Gary Blehm makes a series of posters about penmen. One, called "Find the Two Identical Penmen", has on the order of 1000 penmen, two of which are identical. In early September 2005, I made a vow that I would write a computer program to solve this problem -- or at least narrow it down to the point where it became tractable for humans to do -- and that I would be done by May 2006. This page chronicles my efforts.
As promised, I solved the problem over the course of a few days of IAP. The actual solution was written using Python and the Python Imaging Library. Get the source code for the algorithm.
I wrote up my results in nice paper form, which you can download as a PDF or LaTeX source, or you can just read it below (the PDF/LaTeX is prettier, though...).
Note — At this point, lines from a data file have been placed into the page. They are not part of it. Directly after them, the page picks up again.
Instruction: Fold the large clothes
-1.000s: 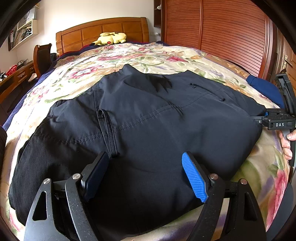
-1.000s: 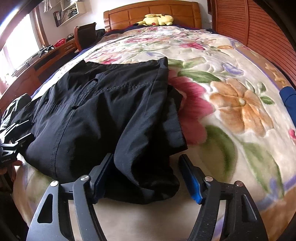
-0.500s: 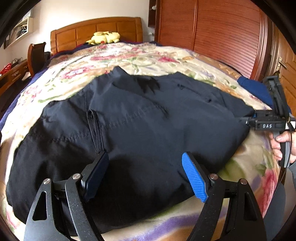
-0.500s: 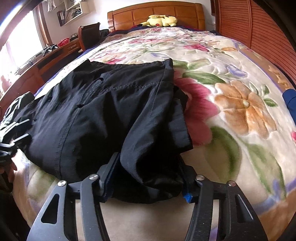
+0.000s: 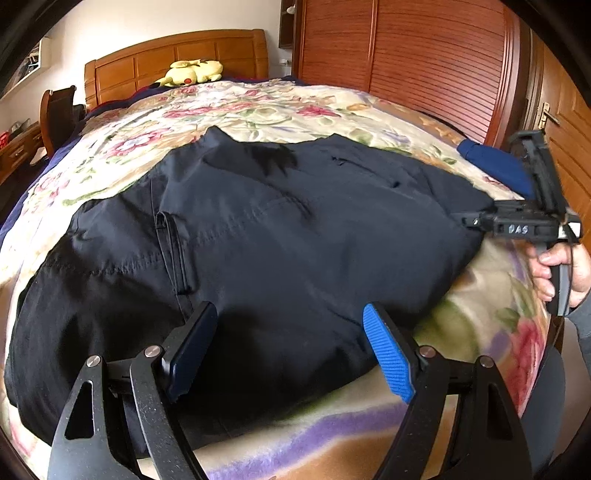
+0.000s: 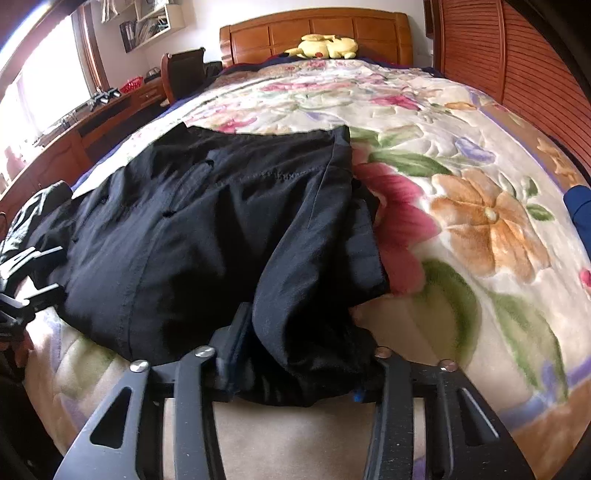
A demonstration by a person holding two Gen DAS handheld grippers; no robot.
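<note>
A large dark navy garment (image 5: 277,236) lies spread on the floral blanket (image 5: 258,110) of a bed. My left gripper (image 5: 291,325) hovers open over the garment's near edge, its blue pad (image 5: 388,354) just above the cloth and nothing between the fingers. In the right wrist view the garment's near corner (image 6: 303,295) is bunched between the jaws of my right gripper (image 6: 303,350), which are closing on it. The cloth fills the gap and hides the right pad. The left wrist view shows the right gripper (image 5: 517,221) at the garment's right edge, held by a hand (image 5: 557,266).
A yellow plush toy (image 6: 325,46) lies by the wooden headboard (image 6: 314,29). A blue cloth (image 5: 495,166) sits at the bed's right edge beside the slatted wardrobe (image 5: 424,55). A desk (image 6: 92,122) and chair (image 6: 184,70) stand along the left side.
The right gripper's jaws have narrowed from wide apart to pinching the garment's bunched corner. The left gripper stayed open, its view tilting slightly.
</note>
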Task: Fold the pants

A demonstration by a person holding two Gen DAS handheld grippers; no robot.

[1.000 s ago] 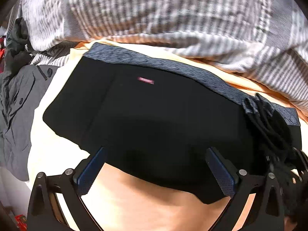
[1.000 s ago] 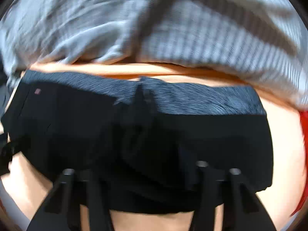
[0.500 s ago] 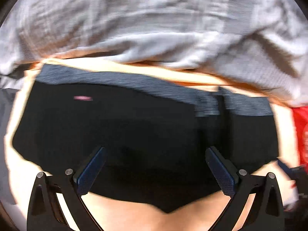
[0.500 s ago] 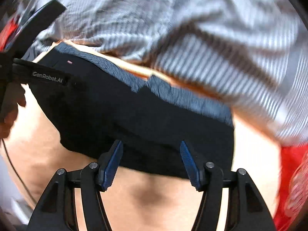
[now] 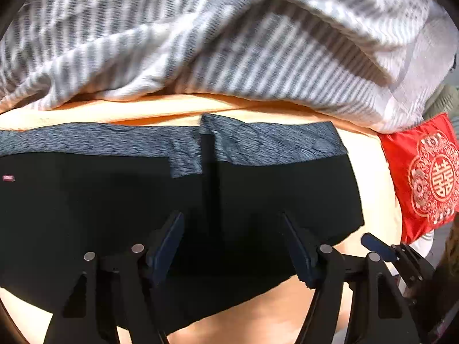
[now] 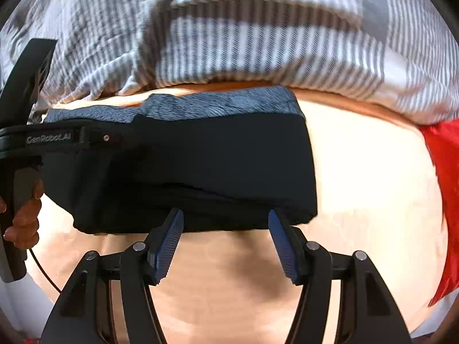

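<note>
The black pants (image 5: pixel 114 215) with a grey-blue waistband (image 5: pixel 272 140) lie folded on the peach sheet (image 5: pixel 258 315). My left gripper (image 5: pixel 232 229) is open above the fabric, over its near middle. The pants also show in the right wrist view (image 6: pixel 215 166) as a thick folded stack. My right gripper (image 6: pixel 225 223) is open at the stack's near edge, not holding it. The left gripper's body (image 6: pixel 43 137) shows at the left of the right wrist view, over the pants.
A grey-and-white striped blanket (image 5: pixel 229 43) is bunched along the far side, also in the right wrist view (image 6: pixel 258 34). A red embroidered cushion (image 5: pixel 424 175) lies at the right, also in the right wrist view (image 6: pixel 444 186). The right gripper's tip (image 5: pixel 375 243) shows at lower right.
My left gripper has shifted right along the pants and its jaws have narrowed. My right gripper has moved closer to the stack's near edge.
</note>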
As always, feel free to contact me at wdaher(at)mit.edu.
Back to my homepage.
[
Waseem S. Daher
wdaher@mit.edu
February 16, 2006
]
One of my friends owns the 1,047-penman ``Find the Two Identical Penmen'' poster, and put it up on her door. One night, in early September, 2005, a bunch of us were in a lounge in my dormitory, and the poster became the topic of discussion.
People had already seen the poster, and some had even tried to find the identical penmen by hand, though most of them gave up fairly quickly. Various suggestions were offered, along the lines of ``Well, you can rule out all the penmen doing strange things, since it would be too easy to find two of those, because they catch your eye.''
While this is certainly a valid point, I was still unconvinced that you could find the penmen quickly, even given this strategy. So, as an undergraduate studying computer science, I proposed a different solution: ``Guys, computers can do anything these days -- I could easily write a program to find the identical penmen.''
The claim was met with skepticism, though. Not skepticism at the technology, but skepticism that I would actually follow through with such a grandiose statement. Feeling invigorated by the challenge, I made a vow: ``The identical penmen will be found before this year's senior class graduates!'' (that is to say, May 2006).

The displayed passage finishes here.